--- Work to complete ---
Note on the material below: return exactly the lines from the line that holds "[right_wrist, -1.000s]" through the line that holds "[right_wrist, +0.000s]", and leave out each picture.

--- Data segment ---

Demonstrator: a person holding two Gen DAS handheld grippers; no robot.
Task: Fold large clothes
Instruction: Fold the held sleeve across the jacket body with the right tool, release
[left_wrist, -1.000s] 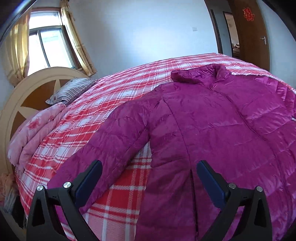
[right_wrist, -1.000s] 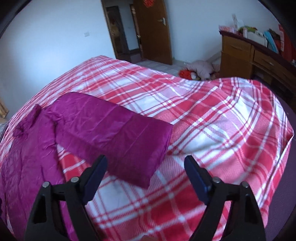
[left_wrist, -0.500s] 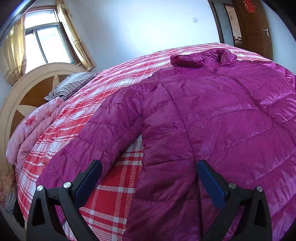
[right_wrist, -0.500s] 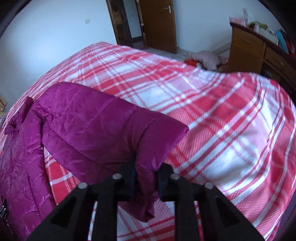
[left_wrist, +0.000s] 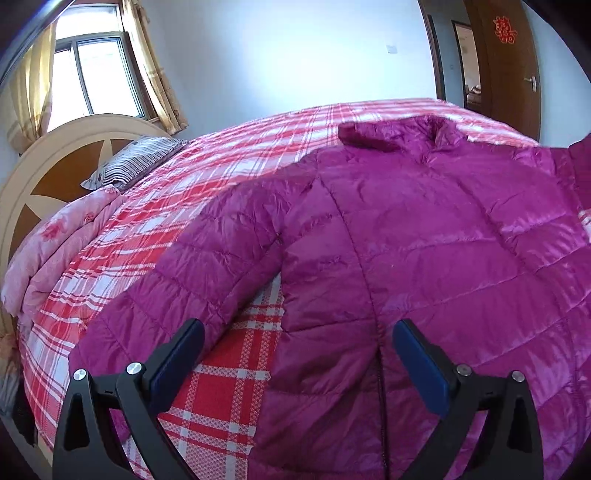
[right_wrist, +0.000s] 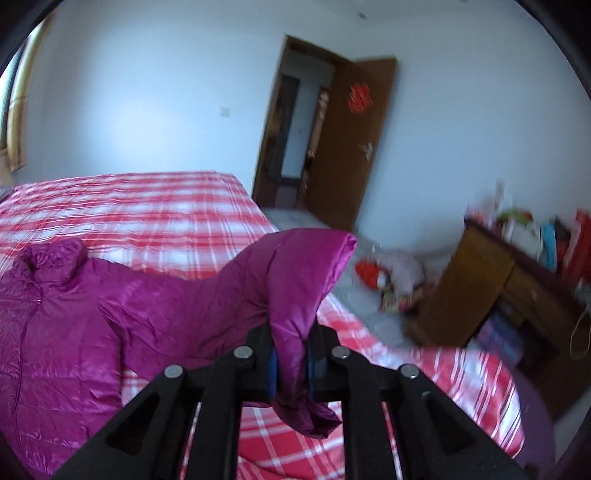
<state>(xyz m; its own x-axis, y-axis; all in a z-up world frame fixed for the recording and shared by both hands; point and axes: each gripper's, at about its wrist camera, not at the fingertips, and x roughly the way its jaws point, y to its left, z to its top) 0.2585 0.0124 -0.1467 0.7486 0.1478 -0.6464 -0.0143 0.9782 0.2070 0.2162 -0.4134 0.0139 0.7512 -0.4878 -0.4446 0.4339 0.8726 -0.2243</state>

--- Answer for this exercise ---
[right_wrist, -1.000s] 
[left_wrist, -0.500s] 
[right_wrist, -0.500s] 
[left_wrist, +0.000s] 
[right_wrist, +0.000s] 

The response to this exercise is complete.